The Supreme Court Wednesday refused to entertain a pilot’s plea seeking modification of its order which allowed Air India to fill the middle seats while operating its non-scheduled flights to bring back Indians stranded abroad up to June 6.
An intervention application was filed by Deven Kanani seeking modification of May 25 order on the ground that there has been spike in number of Covid-19 cases and even if a single flight (international /domestic) operates with full occupancy then many other passengers and crew are likely to get infected.
The top court said it does not want to add to the confusion after having passed order earlier this week.
A bench of Chief Justice S A Bobde and Justices A S Bopanna and Hrishkesh Roy, while refusing to modify its order said that whatever they (Centre and Air India) have done, howsoever bad it might be, let that interim arrangement continue for ten days.

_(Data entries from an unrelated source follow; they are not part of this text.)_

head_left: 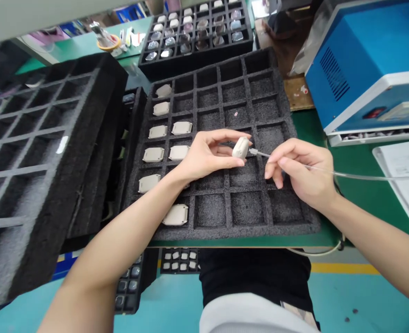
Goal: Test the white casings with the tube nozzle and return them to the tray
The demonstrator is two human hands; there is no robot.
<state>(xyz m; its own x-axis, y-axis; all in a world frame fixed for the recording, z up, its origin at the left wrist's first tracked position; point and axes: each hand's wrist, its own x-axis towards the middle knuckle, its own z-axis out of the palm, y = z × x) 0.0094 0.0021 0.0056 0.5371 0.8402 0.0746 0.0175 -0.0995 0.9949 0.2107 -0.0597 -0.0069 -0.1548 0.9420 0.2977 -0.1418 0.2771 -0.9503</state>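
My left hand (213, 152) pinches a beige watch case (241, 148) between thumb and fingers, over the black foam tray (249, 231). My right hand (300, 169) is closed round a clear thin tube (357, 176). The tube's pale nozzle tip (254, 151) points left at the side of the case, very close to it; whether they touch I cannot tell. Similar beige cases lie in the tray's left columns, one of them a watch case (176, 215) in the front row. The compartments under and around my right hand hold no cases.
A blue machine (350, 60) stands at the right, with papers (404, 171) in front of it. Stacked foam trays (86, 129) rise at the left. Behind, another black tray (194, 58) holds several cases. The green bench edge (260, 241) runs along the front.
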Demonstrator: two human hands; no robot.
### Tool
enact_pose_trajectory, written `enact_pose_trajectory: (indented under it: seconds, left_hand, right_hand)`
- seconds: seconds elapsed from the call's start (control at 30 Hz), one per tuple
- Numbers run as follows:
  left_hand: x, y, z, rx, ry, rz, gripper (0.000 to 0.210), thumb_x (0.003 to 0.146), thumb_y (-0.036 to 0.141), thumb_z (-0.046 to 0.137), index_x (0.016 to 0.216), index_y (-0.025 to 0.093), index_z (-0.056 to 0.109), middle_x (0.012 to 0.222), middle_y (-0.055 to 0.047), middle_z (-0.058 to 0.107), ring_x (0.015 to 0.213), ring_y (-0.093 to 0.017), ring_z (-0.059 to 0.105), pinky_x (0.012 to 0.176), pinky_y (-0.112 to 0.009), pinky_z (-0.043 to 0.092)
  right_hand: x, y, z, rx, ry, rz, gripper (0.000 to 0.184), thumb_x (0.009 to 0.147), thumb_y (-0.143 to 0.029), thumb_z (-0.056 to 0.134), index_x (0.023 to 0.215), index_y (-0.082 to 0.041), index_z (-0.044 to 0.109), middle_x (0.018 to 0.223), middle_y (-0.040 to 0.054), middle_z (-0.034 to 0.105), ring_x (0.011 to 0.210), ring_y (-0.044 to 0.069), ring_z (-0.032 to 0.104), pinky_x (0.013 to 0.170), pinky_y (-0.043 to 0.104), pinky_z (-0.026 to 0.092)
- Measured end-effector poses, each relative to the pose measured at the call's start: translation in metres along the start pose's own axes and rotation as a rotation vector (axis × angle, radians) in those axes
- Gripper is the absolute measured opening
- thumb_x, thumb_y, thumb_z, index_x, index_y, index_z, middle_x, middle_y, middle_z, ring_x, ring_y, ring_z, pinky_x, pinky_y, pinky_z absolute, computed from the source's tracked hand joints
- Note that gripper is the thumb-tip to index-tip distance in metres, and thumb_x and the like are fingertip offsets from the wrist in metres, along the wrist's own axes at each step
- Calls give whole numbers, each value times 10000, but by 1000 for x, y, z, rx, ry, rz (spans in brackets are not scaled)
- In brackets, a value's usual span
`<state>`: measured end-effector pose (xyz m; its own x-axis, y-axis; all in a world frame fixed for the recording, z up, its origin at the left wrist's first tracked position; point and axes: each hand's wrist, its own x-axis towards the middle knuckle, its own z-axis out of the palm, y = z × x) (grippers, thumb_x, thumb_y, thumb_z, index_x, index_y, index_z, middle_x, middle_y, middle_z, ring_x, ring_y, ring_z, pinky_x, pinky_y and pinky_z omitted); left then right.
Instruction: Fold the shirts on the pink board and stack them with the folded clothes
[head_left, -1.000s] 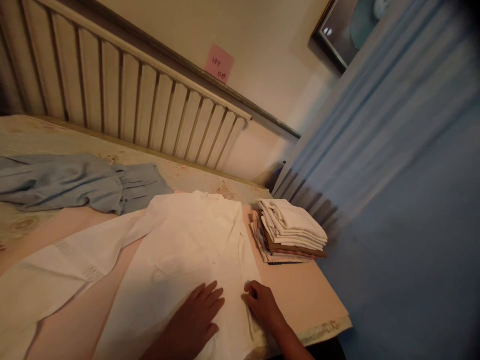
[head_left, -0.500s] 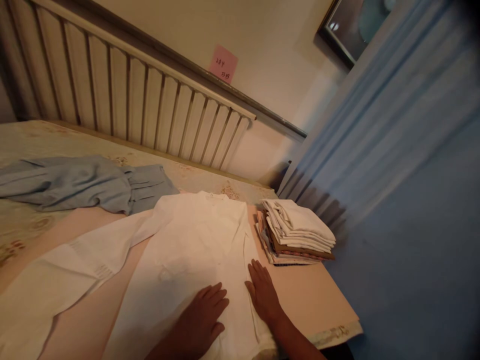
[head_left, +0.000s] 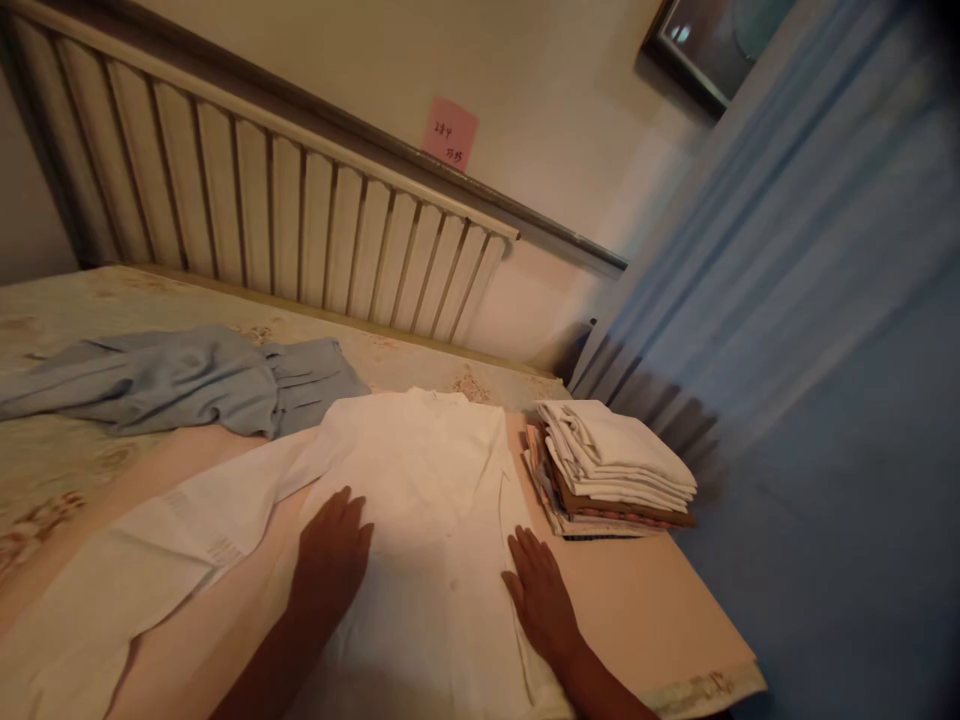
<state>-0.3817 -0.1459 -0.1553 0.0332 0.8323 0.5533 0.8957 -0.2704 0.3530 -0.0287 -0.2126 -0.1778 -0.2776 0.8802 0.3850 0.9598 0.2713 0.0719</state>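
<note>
A white long-sleeved shirt (head_left: 427,500) lies spread front side up on a pinkish board (head_left: 637,590), its collar toward the wall. One sleeve stretches out to the left; on the right side the sleeve lies folded along the body. My left hand (head_left: 330,550) rests over the shirt's left part, fingers extended and flat, holding nothing. Along the right edge of the shirt, my right hand (head_left: 541,590) lies flat with its fingers stretched out.
Behind the board's right side stands a stack of folded clothes (head_left: 611,465). A crumpled grey-blue garment (head_left: 187,375) lies at the back left on a flowered cover (head_left: 45,480). A radiator (head_left: 300,230) lines the wall, and a blue curtain (head_left: 825,400) hangs at the right.
My left hand has moved left and away from me across the shirt. My right hand stays at the shirt's right edge. The view has shifted slightly.
</note>
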Motion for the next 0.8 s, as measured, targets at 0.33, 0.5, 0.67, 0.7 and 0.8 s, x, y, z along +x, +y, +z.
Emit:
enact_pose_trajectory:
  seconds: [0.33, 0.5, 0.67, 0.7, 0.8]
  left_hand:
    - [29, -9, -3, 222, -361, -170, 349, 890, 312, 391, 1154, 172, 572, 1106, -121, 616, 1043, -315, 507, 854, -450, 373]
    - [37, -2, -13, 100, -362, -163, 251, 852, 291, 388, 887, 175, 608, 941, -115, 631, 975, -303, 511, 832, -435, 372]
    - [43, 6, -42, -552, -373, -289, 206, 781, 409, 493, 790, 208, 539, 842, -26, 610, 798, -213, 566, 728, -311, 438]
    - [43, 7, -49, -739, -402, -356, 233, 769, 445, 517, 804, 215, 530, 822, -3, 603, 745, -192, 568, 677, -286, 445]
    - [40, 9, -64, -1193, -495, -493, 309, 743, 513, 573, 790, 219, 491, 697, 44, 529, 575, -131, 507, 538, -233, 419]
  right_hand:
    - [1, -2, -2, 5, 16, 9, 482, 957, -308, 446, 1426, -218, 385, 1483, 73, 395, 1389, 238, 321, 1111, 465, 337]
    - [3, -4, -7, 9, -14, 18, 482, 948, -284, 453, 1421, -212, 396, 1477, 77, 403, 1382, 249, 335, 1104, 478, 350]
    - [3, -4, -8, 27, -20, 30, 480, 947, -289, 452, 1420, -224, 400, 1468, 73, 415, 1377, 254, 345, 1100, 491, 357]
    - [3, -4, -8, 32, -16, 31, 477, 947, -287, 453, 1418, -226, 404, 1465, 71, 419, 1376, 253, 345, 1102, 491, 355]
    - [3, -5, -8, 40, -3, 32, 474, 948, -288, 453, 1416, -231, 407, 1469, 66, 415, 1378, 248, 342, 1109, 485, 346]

Advocate Abhilash Panickar, appearing for the pilot, said that DGCA guidelines on social distancing should be followed and middle seats in the aircraft should be kept vacant.
The bench asked Panickar to approach the Bombay High Court if he wanted to raise any other issue related to the matter.
Solicitor General Tushar Mehta, appearing for the Centre and Air India, said that an expert committee has been appointed to look into the matter.
He said that health of citizens is paramount and government would take every possible steps to protect them.
The bench said that it trusts the expert committee and hope that it would take into all relevant considerations.
It told the petitioner that the court has asked the Centre and Air India to bring back the stranded Indians and they are doing it.
Now, let the High Court decide the issue finally, the top court said and gave the liberty to the pilot to withdraw the application.
The counsel for the petitioner then agreed to withdraw the application.
The pilot, on whose plea the high court has sought replies from the Centre and Air India, said in his application before the top court that he is seeking modification of May 25 order as it was an ex-parte order obtained by suppression and misrepresentation.
On May 25, the top court had allowed Air India to keep the middle seats occupied while operating its non-scheduled flights to bring back Indians stranded abroad up to June 6 while observing that the government should be more worried about the health of citizens rather than the health of commercial airlines.
It had said that after June 6, Air India will operate its non-scheduled flights in accordance with the interim order to be passed by the Bombay High Court.
The Centre and Air India had moved the apex court challenging the interim order of the High Court by which it had asked the national carrier to operate its non-scheduled flights by keeping the middle seats vacant.
“We are of the considered view that the petitioner – Air India should be allowed to operate the non-scheduled flights with the middle seats booking up to June 6, 2020. However, after that the Air India will operate non-scheduled flights in accordance with the interim order to be passed by the Bombay High Court thereafter,” it had said.
The top court had said that it would consider it necessary for the High Court to arrive at a prima facie finding regarding the safety and health of the passengers qua the COVID-19 virus, whether the flight is a scheduled flight or a non-scheduled flight.
“We make it clear that the Director General of Civil Aviation is free to alter any norms he may consider necessary during the pendency of the matter in the interest of public health and safety of the passengers rather than of commercial considerations,” the apex court had said in its order, while disposing of the appeal.
The high court had on May 22 sought response from Air India and the Directorate General of Civil Aviation (DGCA) on a petition of Kanani, who had claimed that the airline was not following safety measures for COVID-19 while bringing back Indians stranded abroad.
The High Court had directed Air India and DGCA to file affidavits clarifying their stand and posted the petition for further hearing on June 2.
The pilot, in his plea before the high court claimed that a circular issued by the Centre on March 23, 2020 laid some conditions to prevent the spread of COVID-19 while bringing back Indians stranded abroad due to the pandemic.
However, the condition pertaining to keeping the middle seats empty was not being followed by the Air India, he said in the plea.
Kanani had submitted photographs of an Air India flight operated between San Francisco and Mumbai where all seats were occupied.
The court had also allowed Kanani to amend his petition to challenge the circular of May 22.